Make sure that you are pushing the rod only to the point with the same diameter as the scallop so that you avoid enlarging the scallop.
Step 5: Check for a Burr
With the help of your fingers, run along the backside of the groove so that you can check for any metal shavings or a “burr.” The second you feel a burr means that you have sufficiently sharpened the groove. This will only take a couple of strokes. You can also run your fingernails along the back edge to feel a burr.
Step 6: Continue Sharpening Every Groove on the Knife
If the blade’s serrations are all in different sizes, then make sure that you are constantly adjusting the position of the tapered sharpening rod so that it fills the groove correctly.
Step 7: File Away All the Burrs
The burrs are the metal shavings that are filed off when you sharpen the blade, and to remove them, rub the back of the blade against a sheet of fine-grit sandpaper. Alternatively, you can use the sharpening rod to lightly run it against the backside of every groove. Be careful that you do not apply too much pressure when you are removing the shavings.
Step 8: Sharpen Any Straight-Edged Part of the Knife
If the serrated part of your knife is only a part of the whole knife’s length, then ensure that you sharpen the remaining length of the knife with the help of another sharpening tool or with a whetstone.
Under no circumstance should you be using a serrated knife sharpener on the part of the knife that has a straight edge, it could possibly damage the knife and render that part of it useless.

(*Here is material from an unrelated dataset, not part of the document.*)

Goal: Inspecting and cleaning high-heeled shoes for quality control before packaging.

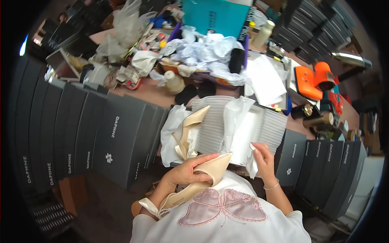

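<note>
- Left hand [188, 169]: fingers wrapped over the front of a beige pointed shoe [221, 167], thumb at its opening. The shoe is off the box, just in front of the person's top [243, 233], its rear end over the left forearm.
- Risk: the hold is at the front only, so the rear may swing. A slackened thumb could let the shoe tip into the lap.
- Ribbon bow [149, 205] and pearl trim [164, 212]: lying at the left wrist. Either could snag on the wrist or sleeve if the arm turns sharply, pulling at the trim.
- Right hand [264, 162]: fingertips pinching a white wad [252, 164], beside the box's near edge. Whether paper or cloth cannot be settled from this view. If paper, a hard tug could tear it.
- Bracelet [271, 185] on the right wrist: could scratch the shoe's smooth surface on contact.
- Second shoe [190, 125]: on white paper at the left of the ribbed padding [208, 125], toe pointing away. A careless left elbow or a dragged sheet could shift it.
</note>
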Motion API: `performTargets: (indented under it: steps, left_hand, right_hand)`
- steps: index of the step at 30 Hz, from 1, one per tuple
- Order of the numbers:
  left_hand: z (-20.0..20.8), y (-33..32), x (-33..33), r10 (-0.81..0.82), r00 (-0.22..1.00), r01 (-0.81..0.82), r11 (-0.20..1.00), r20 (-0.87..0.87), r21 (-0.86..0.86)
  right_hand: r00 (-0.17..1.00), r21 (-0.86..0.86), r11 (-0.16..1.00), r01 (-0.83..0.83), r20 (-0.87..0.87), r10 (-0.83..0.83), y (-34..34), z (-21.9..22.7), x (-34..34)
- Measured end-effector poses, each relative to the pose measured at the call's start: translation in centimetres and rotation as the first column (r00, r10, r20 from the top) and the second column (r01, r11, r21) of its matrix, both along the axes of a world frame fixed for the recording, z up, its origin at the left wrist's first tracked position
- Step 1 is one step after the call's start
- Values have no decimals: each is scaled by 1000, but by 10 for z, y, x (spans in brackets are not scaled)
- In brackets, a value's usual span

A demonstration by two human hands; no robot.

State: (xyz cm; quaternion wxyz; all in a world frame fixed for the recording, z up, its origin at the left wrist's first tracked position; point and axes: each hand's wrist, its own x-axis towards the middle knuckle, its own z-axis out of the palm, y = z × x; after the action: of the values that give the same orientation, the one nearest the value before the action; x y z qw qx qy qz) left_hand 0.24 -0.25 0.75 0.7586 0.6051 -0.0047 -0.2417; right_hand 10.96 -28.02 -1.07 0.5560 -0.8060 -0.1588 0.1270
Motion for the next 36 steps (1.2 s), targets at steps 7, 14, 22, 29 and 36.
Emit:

Pro Tip: Use Electric Knife Sharpeners
If you are someone who uses a serrated knife regularly, you can also consider investing in an electric knife sharpener. This handy device is all about speed, convenience, and ease of use.
To sharpen a serrated knife using an electric knife sharpener, all you need to do is pass the knife through the appropriate stage of the machine and let it do all the work.
Sharpening serrated knives does require some prior knowledge and effort, but doing so correctly can ensure that you can use that knife effectively for a long time. If you follow all the steps listed above before you sharpen a serrated knife you should be able to make your knife last many years!